Il cast del film è fantastico e molto ben amalgamato, Florence Pugh (Vedova Nera) , Wyatt Russell (USAgent) e Hannah John-Kamen (Ghost) grazie ai loro siparietti e battibecchi reggono completamente la pellicola supportati dal veterano Sebastian Stan ormai un’icona e colonna portante del MCU con il suo Bucky e dal sempre divertentissimo Red Guardian interpretato da David Harbour. Julia Louis-Dreyfus (Valentina Allegra De Fountaine) finalmente riesce a mostrare la tutta la sua bravura non avendo relegato il suo personaggio a dei semplici cameo e Lewis Pullman regala un ottima performance nei panni di Bob.

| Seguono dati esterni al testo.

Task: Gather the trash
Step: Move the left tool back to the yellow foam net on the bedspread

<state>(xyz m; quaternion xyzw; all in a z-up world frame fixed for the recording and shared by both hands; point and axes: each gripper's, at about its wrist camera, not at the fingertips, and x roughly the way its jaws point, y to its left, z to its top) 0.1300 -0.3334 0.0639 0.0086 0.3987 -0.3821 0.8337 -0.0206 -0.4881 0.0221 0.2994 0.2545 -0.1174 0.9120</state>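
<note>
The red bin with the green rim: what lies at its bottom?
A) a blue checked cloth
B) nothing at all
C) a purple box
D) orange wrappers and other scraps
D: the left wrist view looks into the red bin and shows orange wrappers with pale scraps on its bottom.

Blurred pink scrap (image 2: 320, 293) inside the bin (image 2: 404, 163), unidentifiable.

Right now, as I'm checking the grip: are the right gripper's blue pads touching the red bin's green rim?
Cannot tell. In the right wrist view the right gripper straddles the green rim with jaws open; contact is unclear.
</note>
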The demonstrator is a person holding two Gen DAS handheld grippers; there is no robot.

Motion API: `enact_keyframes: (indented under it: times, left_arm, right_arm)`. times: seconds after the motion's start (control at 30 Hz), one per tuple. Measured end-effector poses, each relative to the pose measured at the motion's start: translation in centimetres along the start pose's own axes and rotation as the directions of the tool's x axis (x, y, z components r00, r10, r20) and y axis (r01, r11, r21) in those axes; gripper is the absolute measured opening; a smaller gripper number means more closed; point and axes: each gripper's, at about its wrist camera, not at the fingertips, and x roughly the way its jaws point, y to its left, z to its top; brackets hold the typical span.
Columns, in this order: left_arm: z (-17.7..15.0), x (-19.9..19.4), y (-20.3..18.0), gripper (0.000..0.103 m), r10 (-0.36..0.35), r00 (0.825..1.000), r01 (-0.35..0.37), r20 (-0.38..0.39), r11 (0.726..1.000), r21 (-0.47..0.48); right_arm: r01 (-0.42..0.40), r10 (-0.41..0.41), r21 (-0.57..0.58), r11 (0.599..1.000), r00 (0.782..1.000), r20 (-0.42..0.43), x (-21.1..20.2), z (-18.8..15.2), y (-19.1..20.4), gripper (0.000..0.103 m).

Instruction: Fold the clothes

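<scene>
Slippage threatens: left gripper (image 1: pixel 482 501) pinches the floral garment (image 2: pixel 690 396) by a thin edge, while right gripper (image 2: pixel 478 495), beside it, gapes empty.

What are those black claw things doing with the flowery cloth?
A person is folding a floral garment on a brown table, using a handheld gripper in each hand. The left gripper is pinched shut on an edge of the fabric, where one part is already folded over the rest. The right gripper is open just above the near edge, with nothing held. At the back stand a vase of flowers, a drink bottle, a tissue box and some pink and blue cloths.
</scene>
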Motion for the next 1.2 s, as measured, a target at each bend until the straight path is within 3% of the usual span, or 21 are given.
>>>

La sceneggiatura del film a cura di Lee Sung Jin, Joanna Calo e Eric Pearson funziona anche se il film ci mette un po’ a carburare ma, contando che stiamo parlando di un film corale e in cui viene raccontata la nascita di un nuovo supergruppo, è normale che all’inizio ci siano dei rallentamenti, sia per ripresentare tutti i personaggi sia per iniziare a creare i legami che poi li legheranno per il resto della pellicola. La regia di Jake Schreier invece è funzionale alla pellicola, senza particolari guizzi artistici, in linea con quasi tutte le pellicole del MCU. Unica nota che stona nel film è la CGI che, ancora una volta, nelle scene dove ce ne è un pesante uso, si dimostra ancora debole e non troppo convincente.

Per quel che riguarda le scene post credit, possiamo confermarvi che ce ne sono due, una mid credit e l’altra post.

Thunderbolts* è un film che funziona e intrattiene, forse non è perfetto o innovativo, ma ha un messaggio forte anche nella semplicità con cui il tutto viene esposto. Con un cast affiatato e ben amalgamato e dei dialoghi brillanti, la quinta fase del MCU si conclude con un buon film, cosa che non succedeva da diverso tempo.